9.10.2 Job Control and Examples

PIMC_NBEADSPERATOM
       Number of path integral time slices (“beads”) used on each atom of a PIMC simulation.
TYPE:
       INTEGER
DEFAULT:
       None.
OPTIONS:
       1 Perform classical Boltzmann sampling. $>$1 Perform quantum-mechanical path integral sampling.
RECOMMENDATION:
       This variable controls the inherent convergence of the path integral simulation. The one-bead limit represents classical sampling and the infinite-bead limit represents exact quantum-mechanical sampling. Using 32 beads is reasonably converged for room-temperature simulations of molecular systems.

PIMC_TEMP
       Temperature, in Kelvin (K), of path integral simulations.
TYPE:
       INTEGER
DEFAULT:
       None.
OPTIONS:
       User-specified number of Kelvin for PIMC or classical MC simulations.
RECOMMENDATION:
       None.

PIMC_MCMAX
       Number of Monte Carlo steps to sample.
TYPE:
       INTEGER
DEFAULT:
       None.
OPTIONS:
       User-specified number of steps to sample.
RECOMMENDATION:
       This variable dictates the statistical convergence of MC/PIMC simulations. For converged simulations at least ${10}^5$ steps is recommended.

PIMC_WARMUP_MCMAX
       Number of Monte Carlo steps to sample during an equilibration period of MC/PIMC simulations.
TYPE:
       INTEGER
DEFAULT:
       None.
OPTIONS:
       User-specified number of steps to sample.
RECOMMENDATION:
       Use this variable to equilibrate the molecule/ring polymer before collecting production statistics.
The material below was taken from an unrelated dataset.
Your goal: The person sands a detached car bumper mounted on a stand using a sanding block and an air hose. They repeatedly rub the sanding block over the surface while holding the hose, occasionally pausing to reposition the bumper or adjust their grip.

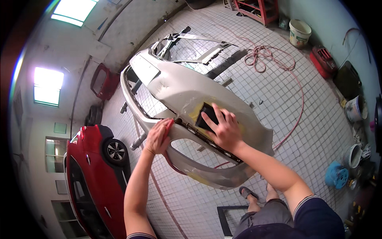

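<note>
One red car [95,171] stands leftmost, well apart from the work. The left hand's [159,136] grip curls around a red piece [169,128] at the edge of one pale panel [191,83], beside its rounded opening. The right hand's [227,129] grip pinches one black block [206,110] against the panel's yellowish patch. Rightward, tiled floor [326,127] leaves room, crossed by a looping red hose [303,99], before three white buckets [300,34].

Single head-worn fisheye view, upright, directed down and ahead from the person's head. Left hand [158,136] and right hand [227,129] appear near, mid-frame; floor [324,119] lies beyond, red car [95,175] farther off at left.
</note>
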`<state>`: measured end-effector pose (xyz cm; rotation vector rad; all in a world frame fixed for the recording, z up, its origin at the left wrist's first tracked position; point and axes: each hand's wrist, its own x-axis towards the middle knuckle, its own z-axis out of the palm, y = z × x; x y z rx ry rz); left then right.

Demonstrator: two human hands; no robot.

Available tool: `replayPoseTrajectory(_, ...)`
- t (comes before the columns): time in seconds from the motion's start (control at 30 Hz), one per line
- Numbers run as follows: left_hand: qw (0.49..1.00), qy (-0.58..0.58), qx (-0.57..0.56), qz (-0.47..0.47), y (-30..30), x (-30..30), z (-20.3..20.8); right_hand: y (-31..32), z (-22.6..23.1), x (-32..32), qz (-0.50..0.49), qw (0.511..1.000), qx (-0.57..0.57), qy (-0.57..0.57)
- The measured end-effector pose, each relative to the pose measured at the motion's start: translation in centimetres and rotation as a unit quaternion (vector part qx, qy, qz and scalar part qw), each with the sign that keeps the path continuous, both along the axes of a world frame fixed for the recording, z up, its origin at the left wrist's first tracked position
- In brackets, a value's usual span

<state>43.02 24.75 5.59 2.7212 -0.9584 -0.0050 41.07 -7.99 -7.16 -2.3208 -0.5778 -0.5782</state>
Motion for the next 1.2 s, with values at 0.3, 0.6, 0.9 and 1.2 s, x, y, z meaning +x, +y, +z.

Usually a short run of roughly 10% of PIMC_MCMAX is sufficient.

PIMC_MOVETYPE
       Selects the type of displacements used in MC/PIMC simulations.
TYPE:
       INTEGER
DEFAULT:
       0
OPTIONS:
       0 Cartesian displacements of all beads, with occasional (1%) center-of-mass moves. 1 Normal-mode displacements of all modes, with occasional (1%) center-of-mass moves. 2 Levy flights without center-of-mass moves.
RECOMMENDATION:
       Except for classical sampling (MC) or small bead-number quantum sampling (PIMC), Levy flights should be used. For Cartesian and normal-mode moves, the maximum displacement is adjusted during the warm-up run to the desired acceptance rate (controlled by PIMC_ACCEPT_RATE). For Levy flights, the acceptance is solely controlled by PIMC_SNIP_LENGTH.

PIMC_ACCEPT_RATE
       Acceptance rate for MC/PIMC simulations when Cartesian or normal-mode displacements are used.
TYPE:
       INTEGER
DEFAULT:
       None
OPTIONS:
       User-specified rate, given as a whole-number percentage.
RECOMMENDATION:
       Choose acceptance rate to maximize sampling efficiency, which is typically signified by the mean-square displacement (printed in the job output). Note that the maximum displacement is adjusted during the warm-up run to achieve roughly this acceptance rate.

PIMC_SNIP_LENGTH
       Number of “beads” to use in the Levy flight movement of the ring polymer.
TYPE:
       INTEGER
DEFAULT:
       None
OPTIONS:
       $3\le n\le \text{PIMC\_NBEADSPERATOM}$ User-specified length of snippet.
RECOMMENDATION:
       Choose the snip length to maximize sampling efficiency. The efficiency can be estimated by the mean-square displacement between configurations, printed at the end of the output file. This efficiency will typically, however, be a trade-off between the mean-square displacement (length of statistical correlations) and the number of beads moved. Only the moved beads require recomputing the potential, i.e., a call to Q-Chem for the electronic energy. (Note that the endpoints of the snippet remain fixed during a single move, so $n-2$ beads are actually moved for a snip length of $n$. For 1 or 2 beads in the simulation, Cartesian moves should be used instead.)